For me it would be my rather large boobage and the ugly scar I have on my tummy :(
 
What are you self conscious about??

For me it would be my rather large boobage and the ugly scar I have on my tummy :(



I bet my boobage beats your boobage....so ya got nothing to worry about! :lol:

I'm not wanting to be in a contest to see who has the biggest boobage, they just are rather hard to deal with at times. They make it hard to run, and good bras are hard to find!
But I actually hate my scar worse :cranky:
 
Most people would guess it's my birthmark, but they'd be wrong. The think I am most self-conscious of is my personality and temper, both of which have the potential to get me in a lot of trouble if/when I don't keep them in check.
 
Your "boobage" is visible more often (although covered supposedly) than your scar which is hidden (unless you wear tube tops) and it is your scar that bothers you most. Hmmm. We all have scars, some visible some not, some physical and some emotional. That is what makes us individuals, it makes some people ashamed and others proud. Am I self conscious about myself? I used to be but as I traveled through time and I became aware of the flaws in everyone else I lost that self consciousness. I do have self awareness of my scars, flaws and physical limitations but I am who I am and I am comfortable with myself.
 
What are you self conscious about??

For me it would be my rather large boobage and the ugly scar I have on my tummy :(



I bet my boobage beats your boobage....so ya got nothing to worry about! :lol:

I'm not wanting to be in a contest to see who has the biggest boobage, they just are rather hard to deal with at times. They make it hard to run, and good bras are hard to find!
But I actually hate my scar worse :cranky:

I am just saying.... i feel your pain.

Im with you about good bras... try Wacoal bras...very comfortable.
 
Your "boobage" is visible more often (although covered supposedly) than your scar which is hidden (unless you wear tube tops) and it is your scar that bothers you most. Hmmm. We all have scars, some visible some not, some physical and some emotional. That is what makes us individuals, it makes some people ashamed and others proud. Am I self conscious about myself? I used to be but as I traveled through time and I became aware of the flaws in everyone else I lost that self consciousness. I do have self awareness of my scars, flaws and physical limitations but I am who I am and I am comfortable with myself.

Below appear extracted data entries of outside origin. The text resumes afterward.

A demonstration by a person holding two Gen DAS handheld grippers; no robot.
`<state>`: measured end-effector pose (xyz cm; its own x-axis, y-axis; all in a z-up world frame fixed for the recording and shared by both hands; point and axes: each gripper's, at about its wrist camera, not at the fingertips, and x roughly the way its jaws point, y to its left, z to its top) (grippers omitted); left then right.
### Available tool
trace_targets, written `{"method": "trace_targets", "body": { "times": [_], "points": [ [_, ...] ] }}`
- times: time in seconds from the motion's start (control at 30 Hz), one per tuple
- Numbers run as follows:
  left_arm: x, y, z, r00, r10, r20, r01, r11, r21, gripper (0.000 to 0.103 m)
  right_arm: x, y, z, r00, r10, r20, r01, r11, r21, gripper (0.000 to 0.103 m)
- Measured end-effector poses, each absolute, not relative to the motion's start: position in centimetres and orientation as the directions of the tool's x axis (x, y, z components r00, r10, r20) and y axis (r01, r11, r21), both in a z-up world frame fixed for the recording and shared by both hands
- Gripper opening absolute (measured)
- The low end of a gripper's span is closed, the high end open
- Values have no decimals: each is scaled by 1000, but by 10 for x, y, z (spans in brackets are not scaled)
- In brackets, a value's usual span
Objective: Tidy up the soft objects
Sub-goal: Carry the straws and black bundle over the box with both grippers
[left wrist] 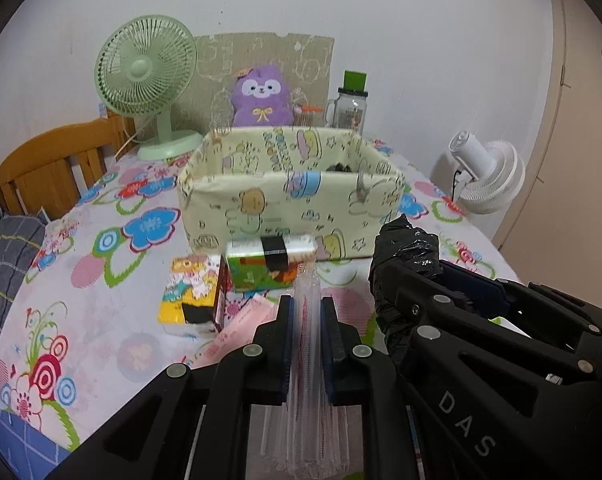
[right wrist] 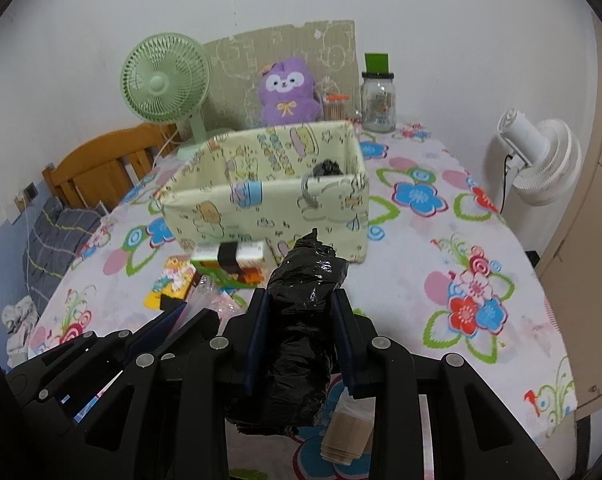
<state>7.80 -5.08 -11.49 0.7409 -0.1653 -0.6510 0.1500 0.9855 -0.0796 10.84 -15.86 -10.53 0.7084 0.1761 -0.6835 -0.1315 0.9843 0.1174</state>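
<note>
The left gripper (left wrist: 306,320) is squeezing a floppy clear plastic pack (left wrist: 307,360) with its jaws nearly together, and the pack is sticking out past both ends of the jaws. The right gripper (right wrist: 299,320) is holding a crumpled roll of black bags (right wrist: 301,320) with its jaws narrow around the middle, the roll poking out ahead of them and sagging behind.

What's worrying me: both things are slick plastic and squishy, so either one could be sliding out of the jaws on the way over, the clear pack especially since so little of it is pinched. The two grippers are also sitting right next to each other, so they could be bumping if both head for the same spot. The tissue pack (left wrist: 271,262) is lying just ahead of the left jaws, right against the front wall of the fabric box (left wrist: 293,196), and a low pass could be knocking it or catching the soft wall.

The fabric box is sitting ahead of both sets of jaws on the bench (right wrist: 441,272). Something small and dark (right wrist: 328,169) is lying inside near the far right corner; I can't tell what it is. A yellow packet (left wrist: 193,292) is lying ahead-left of the left jaws. A glass jar (right wrist: 378,100) is standing well beyond the box, contents unclear.
</note>
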Motion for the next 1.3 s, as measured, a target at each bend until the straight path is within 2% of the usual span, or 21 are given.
{"method": "trace_targets", "body": {
  "times": [0.53, 1.3],
  "points": [
    [75, -51, -66, 789, -163, -593, 160, 985, -58, 10, 104, -158, -56, 760, 176, -625, -134, 984, 115, 35],
    [112, -53, -29, 825, -149, -546, 160, 987, -27, 10, 143, -160, -19, 799, 184, -572, -146, 983, 112, 35]
  ]
}}
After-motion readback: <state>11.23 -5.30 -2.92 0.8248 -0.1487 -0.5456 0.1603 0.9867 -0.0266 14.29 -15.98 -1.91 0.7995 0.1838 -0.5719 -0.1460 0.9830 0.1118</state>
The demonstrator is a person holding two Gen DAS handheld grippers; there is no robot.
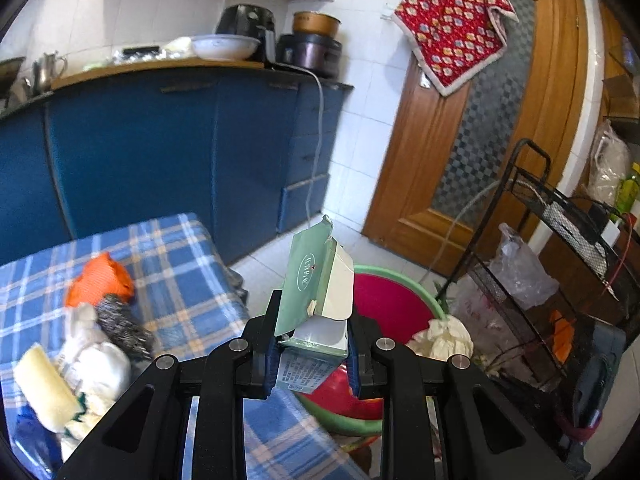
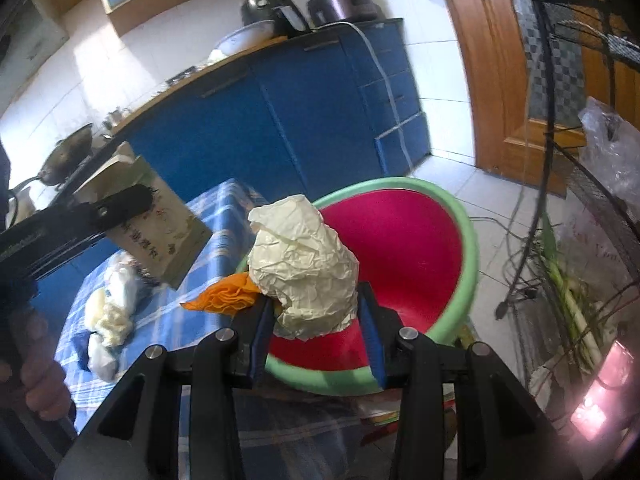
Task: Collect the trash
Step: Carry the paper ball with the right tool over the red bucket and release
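Left wrist view shows the left tongs (image 1: 313, 354) pinching a pale green carton (image 1: 316, 300), its top flap torn open and standing up, white inside, held above the edge of the plaid-clothed worktop (image 1: 180, 264) and beside the red basin with green rim (image 1: 394, 300). Right wrist view shows the right tongs (image 2: 318, 332) pinching a crumpled cream paper wad (image 2: 306, 276), creased all over, over the near rim of that basin. More scraps lie on the worktop: an orange crumple (image 1: 100, 280), a grey scourer (image 1: 122, 326) and white wrappers (image 1: 96, 360).
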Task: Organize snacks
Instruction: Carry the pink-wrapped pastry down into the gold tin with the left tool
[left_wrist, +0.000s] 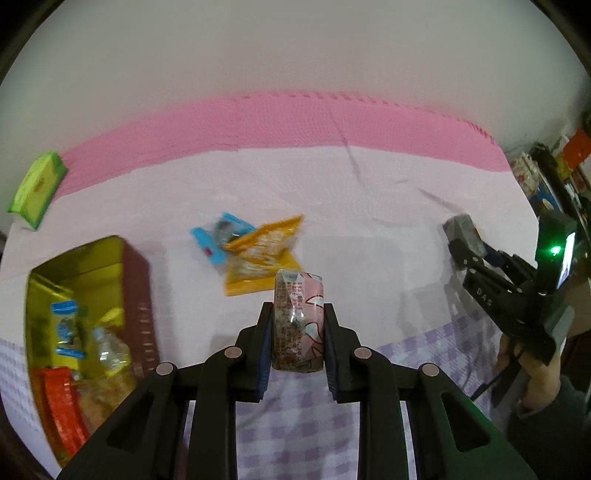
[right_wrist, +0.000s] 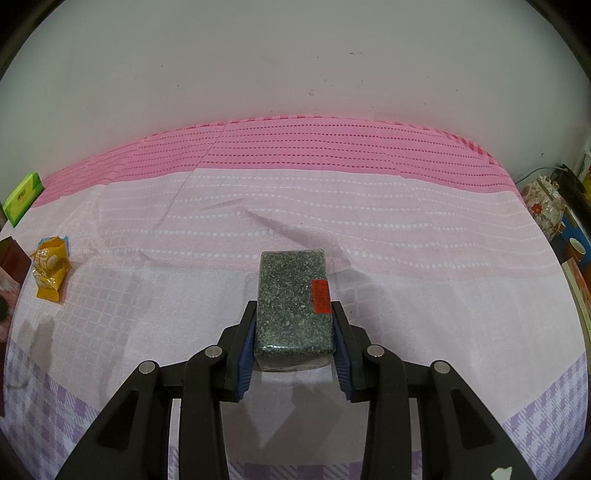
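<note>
We find the left gripper (left_wrist: 298, 332) clamped on a pink snack packet (left_wrist: 298, 320), its blue pads pressing both sides and the packet standing upright between them above the cloth (left_wrist: 369, 229). The right gripper (right_wrist: 294, 332) is closed on a speckled grey-green block (right_wrist: 293, 304) with a red label, pads on its long sides. To the left sits a gold tin (left_wrist: 83, 325) with brown outer walls, holding a blue-wrapped sweet, a clear wrapper and an orange pack; the blur leaves the rest uncertain. Near the tin, a yellow packet (left_wrist: 260, 258) lies overlapping a blue packet (left_wrist: 216, 236) on the cloth. A green box (left_wrist: 37, 190) rests well apart at the far left
</note>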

The boobage, sometimes I think men aren't really paying attention to what I'm saying, and I tend to think people look at my chest more than they do my eyes or directly into my face, which in turn, makes me think they are not taking me seriously.
My scar bothers me greatly.
It's a terrible flaw on my body. I can not wear a bikini, I don't like for anyone to see it. It's one of those hard to describe situations, but I find the scar hideous and while it is indeed covered, I know it's there, and I go to great lengths to not let my belly show. And belly button rings, are definitely out of the question! :lol:
 
Your "boobage" is visible more often (although covered supposedly) than your scar which is hidden (unless you wear tube tops) and it is your scar that bothers you most. Hmmm. We all have scars, some visible some not, some physical and some emotional. That is what makes us individuals, it makes some people ashamed and others proud. Am I self conscious about myself? I used to be but as I traveled through time and I became aware of the flaws in everyone else I lost that self consciousness. I do have self awareness of my scars, flaws and physical limitations but I am who I am and I am comfortable with myself.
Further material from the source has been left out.